The real National Football league (NFL) referees are back on the field as of last night’s Thursday Night Football game between the Baltimore Ravens and Cleveland Browns. A settlement agreement was reached in the three week lockout, which allowed for a return of the pros for Week 4 of the NFL season. The new deal still needs to be ratified by the rank and file of the 121-person NFL Referees Association (NFLRA), but barring some unforeseen displeasure with the new agreement, we won’t have to face this “crisis” again until the 2019 season.
The fact that us football fans (and more importantly, the players and coaches whose livelihood is tied to the calls made by officials) had to put up with the replacement crews of Keystone cops drug up from as far down as Division III football for three weeks is not that big a deal in light of other things going on in the world. Even the Packers will find a way to move on after last Monday night’s game where a critical call was so obviously blown at the very end. My old coach would have said “Quit complaining (or stronger words) about the Zebras. You had plenty of opportunities to score; more than enough to have won the game had you executed better. You just didn’t get it done!” It was one of my first real-life lessons in the importance of personal responsibility, and it stuck. But I digress….
The terms of the settlement between the NFL and NFLRA are:
- * The average NFL referee, who made $149,000 last year, will now average $173,000 in 2013 and $205,000 by 2019.
- * The NFL was allowed to make some officials full-time employees beginning in 2013.
- * The NFL can hire additional officials for training and development.
- * Pensions will be phased out in favor of a 401K plan.
This last part of the agreement was the one which was most contentious, but what I found most interesting.
The two sides had been particularly at odds over pensions, which seemed to emerge as the major sticking point late in the negotiations. Referees wanted to retain their pension plan, which the league apparently considered too generous, particularly for part-time employees. The NFL wanted to switch the officials to 401(k) retirement plans.
The compromise that was struck, according to an announcement by the league about the terms of the deal, would keep the pension plan in place for current officials for five years through the 2016 season, at which point it will be frozen. Newly hired officials will be given 401(k) retirement plans, as will all officials beginning in 2017.
The NFL is a multi-billion dollar professional sports juggernaut. Regardless of which sport is your favorite, professional football is certainly the most successful of all of them in terms of revenues generated, thanks to multiple successful streams such as ticket sales, concessions, TV rights (and their own network), and merchandising. A big part of their success as a whole has been recognizing the trends and positioning themselves to adapt to the realities these trends bring about. They also never took for granted that what got them where they are today won’t keep them moving forward tomorrow.

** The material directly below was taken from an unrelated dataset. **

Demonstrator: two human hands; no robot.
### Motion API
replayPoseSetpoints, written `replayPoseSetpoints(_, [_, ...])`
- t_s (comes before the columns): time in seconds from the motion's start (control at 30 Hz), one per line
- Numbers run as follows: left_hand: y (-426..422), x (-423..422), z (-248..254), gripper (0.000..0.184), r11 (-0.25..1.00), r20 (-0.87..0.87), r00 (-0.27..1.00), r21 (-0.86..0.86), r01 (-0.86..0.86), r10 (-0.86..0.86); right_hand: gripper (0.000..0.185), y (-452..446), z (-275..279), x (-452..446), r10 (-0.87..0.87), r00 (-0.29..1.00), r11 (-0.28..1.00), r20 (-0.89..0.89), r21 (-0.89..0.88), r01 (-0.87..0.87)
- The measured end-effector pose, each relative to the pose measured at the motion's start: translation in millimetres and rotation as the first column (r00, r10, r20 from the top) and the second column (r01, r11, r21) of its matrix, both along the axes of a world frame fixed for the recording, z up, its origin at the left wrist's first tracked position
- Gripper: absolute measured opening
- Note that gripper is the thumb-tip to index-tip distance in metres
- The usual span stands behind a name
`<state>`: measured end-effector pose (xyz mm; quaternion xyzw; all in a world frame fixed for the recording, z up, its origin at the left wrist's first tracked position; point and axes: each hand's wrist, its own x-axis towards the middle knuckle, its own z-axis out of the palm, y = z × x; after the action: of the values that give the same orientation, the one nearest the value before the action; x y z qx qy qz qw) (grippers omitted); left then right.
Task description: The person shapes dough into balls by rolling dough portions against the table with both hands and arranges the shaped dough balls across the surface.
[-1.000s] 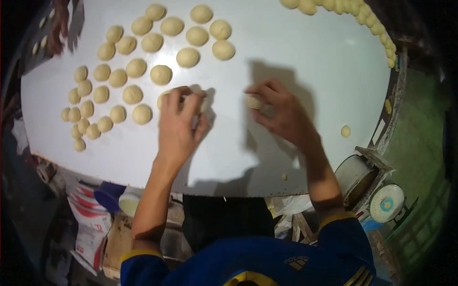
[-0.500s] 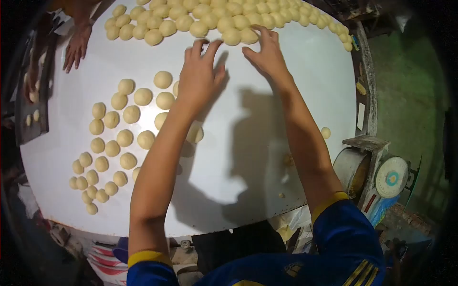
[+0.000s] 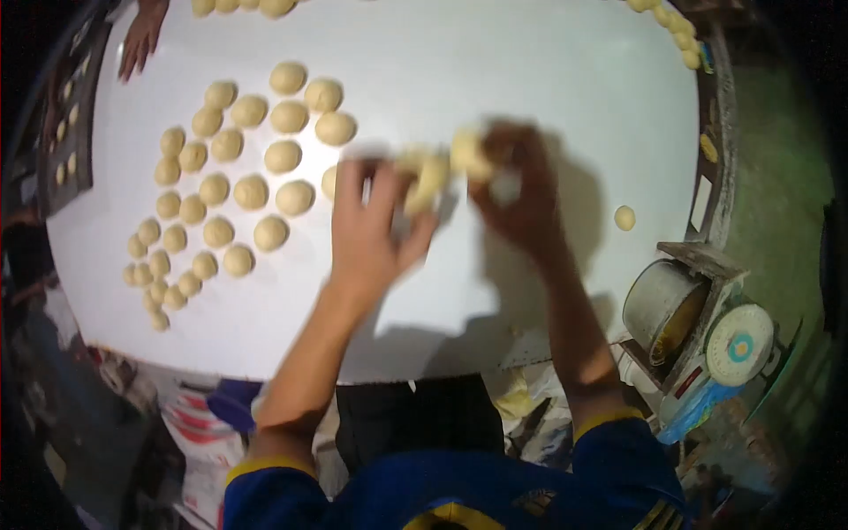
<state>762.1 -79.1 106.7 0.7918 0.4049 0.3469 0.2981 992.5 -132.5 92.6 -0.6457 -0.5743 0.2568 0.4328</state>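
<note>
Pale yellow dough (image 3: 427, 181), blurred by motion, is gripped between the thumb and fingers of my left hand (image 3: 373, 216); whether it is one ball or two I cannot tell. My right hand (image 3: 523, 190) pinches another dough ball (image 3: 470, 155), its fingers curled and smeared by movement. The two hands are close together over the middle of the white table (image 3: 424, 79), their dough almost meeting. Left of my left hand, many round dough balls (image 3: 251, 192) lie spread out, smaller ones (image 3: 159, 263) toward the near left.
A lone dough ball (image 3: 624, 218) lies at the right. Beyond the right edge are a metal pot (image 3: 658, 300) and a dial scale (image 3: 740, 344). Another person's hand (image 3: 141, 44) rests at the far left, near a dark tray (image 3: 66, 181). More dough balls (image 3: 276, 7) line the far edge.
Both hands have drawn back toward me from the far rows of dough balls, now carrying dough. The view has tilted nearer, so most of those rows are out of sight.
</note>
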Motion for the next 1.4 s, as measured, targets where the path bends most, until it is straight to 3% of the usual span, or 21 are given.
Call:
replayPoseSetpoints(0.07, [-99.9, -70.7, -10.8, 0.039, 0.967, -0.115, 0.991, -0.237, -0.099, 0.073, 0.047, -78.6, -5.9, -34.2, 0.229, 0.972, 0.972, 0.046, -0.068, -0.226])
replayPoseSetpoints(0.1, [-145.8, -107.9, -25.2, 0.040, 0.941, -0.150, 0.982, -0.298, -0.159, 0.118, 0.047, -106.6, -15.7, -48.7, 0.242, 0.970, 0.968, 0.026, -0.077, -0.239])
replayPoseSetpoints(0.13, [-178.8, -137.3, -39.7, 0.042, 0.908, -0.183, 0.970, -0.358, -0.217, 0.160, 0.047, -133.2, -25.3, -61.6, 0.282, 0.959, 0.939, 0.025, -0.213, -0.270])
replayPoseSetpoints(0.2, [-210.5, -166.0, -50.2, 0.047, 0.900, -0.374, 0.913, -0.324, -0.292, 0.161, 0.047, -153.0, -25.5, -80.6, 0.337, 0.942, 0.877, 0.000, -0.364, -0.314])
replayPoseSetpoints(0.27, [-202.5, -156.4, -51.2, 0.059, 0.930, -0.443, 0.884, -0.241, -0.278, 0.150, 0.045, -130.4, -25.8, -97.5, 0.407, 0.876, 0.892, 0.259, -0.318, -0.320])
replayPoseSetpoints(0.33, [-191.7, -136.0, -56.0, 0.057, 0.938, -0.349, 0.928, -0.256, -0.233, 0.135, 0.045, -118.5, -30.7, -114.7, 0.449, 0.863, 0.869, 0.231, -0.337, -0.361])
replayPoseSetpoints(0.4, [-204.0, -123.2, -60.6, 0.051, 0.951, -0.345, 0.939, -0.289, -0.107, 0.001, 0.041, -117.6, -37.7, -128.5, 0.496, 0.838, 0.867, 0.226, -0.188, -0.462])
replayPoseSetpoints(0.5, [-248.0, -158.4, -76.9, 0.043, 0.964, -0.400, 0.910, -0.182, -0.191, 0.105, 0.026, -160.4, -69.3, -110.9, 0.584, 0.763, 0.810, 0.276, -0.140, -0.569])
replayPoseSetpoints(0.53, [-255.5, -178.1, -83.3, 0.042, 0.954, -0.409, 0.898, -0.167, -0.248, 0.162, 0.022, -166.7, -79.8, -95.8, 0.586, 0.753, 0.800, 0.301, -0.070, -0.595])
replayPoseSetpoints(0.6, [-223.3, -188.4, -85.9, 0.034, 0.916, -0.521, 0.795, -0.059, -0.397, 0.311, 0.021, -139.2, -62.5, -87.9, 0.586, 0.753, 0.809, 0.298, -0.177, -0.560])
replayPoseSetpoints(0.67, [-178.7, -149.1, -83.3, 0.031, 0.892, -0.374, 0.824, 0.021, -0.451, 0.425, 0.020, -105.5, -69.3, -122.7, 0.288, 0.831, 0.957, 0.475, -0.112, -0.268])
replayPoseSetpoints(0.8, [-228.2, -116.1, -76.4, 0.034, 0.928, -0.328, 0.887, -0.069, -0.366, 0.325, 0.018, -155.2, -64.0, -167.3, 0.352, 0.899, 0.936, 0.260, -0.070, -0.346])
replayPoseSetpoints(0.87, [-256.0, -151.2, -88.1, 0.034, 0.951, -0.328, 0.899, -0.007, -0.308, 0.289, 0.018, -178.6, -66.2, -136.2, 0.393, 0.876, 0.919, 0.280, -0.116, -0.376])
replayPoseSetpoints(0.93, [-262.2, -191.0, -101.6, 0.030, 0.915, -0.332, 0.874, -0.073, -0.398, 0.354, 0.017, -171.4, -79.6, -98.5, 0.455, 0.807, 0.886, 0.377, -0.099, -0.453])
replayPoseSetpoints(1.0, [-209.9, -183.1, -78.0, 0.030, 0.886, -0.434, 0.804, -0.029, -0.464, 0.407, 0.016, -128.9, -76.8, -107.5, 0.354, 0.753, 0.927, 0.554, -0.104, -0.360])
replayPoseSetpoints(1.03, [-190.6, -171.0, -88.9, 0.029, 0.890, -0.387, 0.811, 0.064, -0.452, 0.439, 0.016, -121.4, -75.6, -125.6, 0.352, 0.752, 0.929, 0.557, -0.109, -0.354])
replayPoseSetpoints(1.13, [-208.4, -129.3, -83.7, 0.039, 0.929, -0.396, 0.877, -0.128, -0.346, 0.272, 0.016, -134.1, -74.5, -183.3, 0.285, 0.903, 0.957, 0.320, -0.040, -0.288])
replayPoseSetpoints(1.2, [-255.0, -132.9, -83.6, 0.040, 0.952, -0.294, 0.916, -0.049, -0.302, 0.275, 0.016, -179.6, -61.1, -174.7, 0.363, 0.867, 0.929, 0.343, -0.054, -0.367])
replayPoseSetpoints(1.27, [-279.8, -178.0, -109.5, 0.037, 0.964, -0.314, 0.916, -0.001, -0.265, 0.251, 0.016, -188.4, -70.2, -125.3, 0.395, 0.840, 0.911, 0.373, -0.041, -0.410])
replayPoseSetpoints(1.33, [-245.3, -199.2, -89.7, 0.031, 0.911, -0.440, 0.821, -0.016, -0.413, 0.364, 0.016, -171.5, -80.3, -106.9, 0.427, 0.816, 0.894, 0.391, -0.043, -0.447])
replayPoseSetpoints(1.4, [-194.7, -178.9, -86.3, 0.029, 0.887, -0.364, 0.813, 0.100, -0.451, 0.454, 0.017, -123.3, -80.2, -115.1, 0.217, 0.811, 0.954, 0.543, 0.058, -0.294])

That was reflected in this agreement with the NFLRA. Full time officials needed to happen and so did a development program. You simply can’t keep up with the evolving speed and complexity of pro football with part-time refs, and a more focused system which will ready the next generation of referees for the NFL gridiron. Part time refs worked well for decades, but the league can’t depend on this practice any longer in the long run.
The other was the gradual elimination of Defined Benefit, or pension, retirement programs. “Defined benefit programs are out date,” said Roger Goodell, NFL Commissioner during a Thursday news conference announcing the end of the lockout. “They don’t exist in industry going forward. It was important to end that and to move into the defined contribution program.”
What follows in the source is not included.